TODO: Provide circuit details for ESP-01 and a video of the updated board
10/08/2021 at 12:10 •
The windsensor project is very critical on interrupt timing to capture the pulse length. Looking at the Arduino.Serial code, it does (of course) use interrupts and even disables the global interrupts during a write. In this application a simple polled serial port will do the job without globally disabling interrupts and without serial write interrupt getting in the way of the envelope detect or zero crossing interrupts, so the Arduino code was modified to use the custom polledSerial class.
10/07/2021 at 16:06 •
Added video and info on how to hook up the Arduino to the extended car reversing kit pcb
10/05/2021 at 19:35 •
To get the project working originally I used an external comparator. The comparator is used first to measure the magnitude of the received pulse stream and then to detect zero crossing, by means of positive feedback which moves the trip level between the two levels dependednt on output state
I wanted to use the internal comparator and eleiminate theat extra component. One problem with the internal comparator is that the outout doesnt go to a pin, which means the traditional positive feedback cant be used. I originally decided to use a spare pin as an output and use it to set positive feedback to the input it in the comparator interrupt, but then I realised I could just use 2 different comparator channels and switch between them in the comparator interrupt. After some headscratching and layout issues this is now working well and I plan to stick with this option for the moment. This is actually a much nicer option since it doesnt put any load on the output and samples the filter ground directly rather than a voltage which is around the same level as I was doing with the external comparator. I also would hope that the settling time is much reduced since both of the negative outputs have constant values, one at filter ground and one at envelope detect voltage and the filter output is not loaded at all.
I also got v2 of the circuit working using the car reversing pcb in the videos, which is much neater than V1, so now need to do a new video about it all.
09/30/2021 at 13:58 •
Modify source code so that we don't need to disable interrupts. Important since the comparator is meant to have a lot of positive feedback, which has to be done in software in an interrupt, while only around 6 usec is available to flip the output.
09/30/2021 at 07:10 •
The existing 8 pin soic mcu has to be removed. I have a hot air soldering iron for this task. (If you don't have one, then it is possible to remove smd ics by making a u shaped piece of thick copper wire and soldering it to the ic's pins with blobs of solder. Heat it up with a bigish soldering iron and then pull it off with tweezers)

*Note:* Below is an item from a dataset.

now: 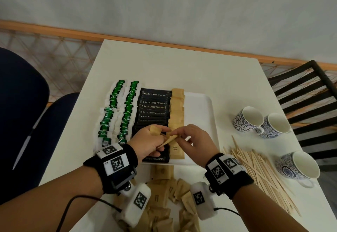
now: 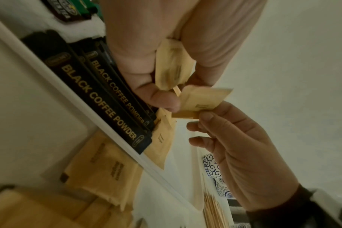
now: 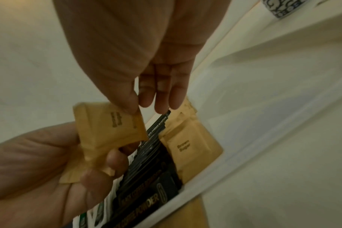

Also shown in the video is the piece of proto board, attached to the existing pcb with double sided tape, which works much better than you would think..
09/29/2021 at 10:13 •
Cut out and fitted the proto board to add some area to the original PCB.
In the video I mention knitting the 2 boards together with copper wire. To line up the boards for drilling, I joined the board with doubles sided tape. Once done, I discovered that the result was strong enough just using the tape, which makes life much easier. Next todo is to remove the MCU with a hot air soldering iron, so will see if the proto board falls off with the heat!
09/19/2021 at 12:23 •
Added comparator circuit to circuit description.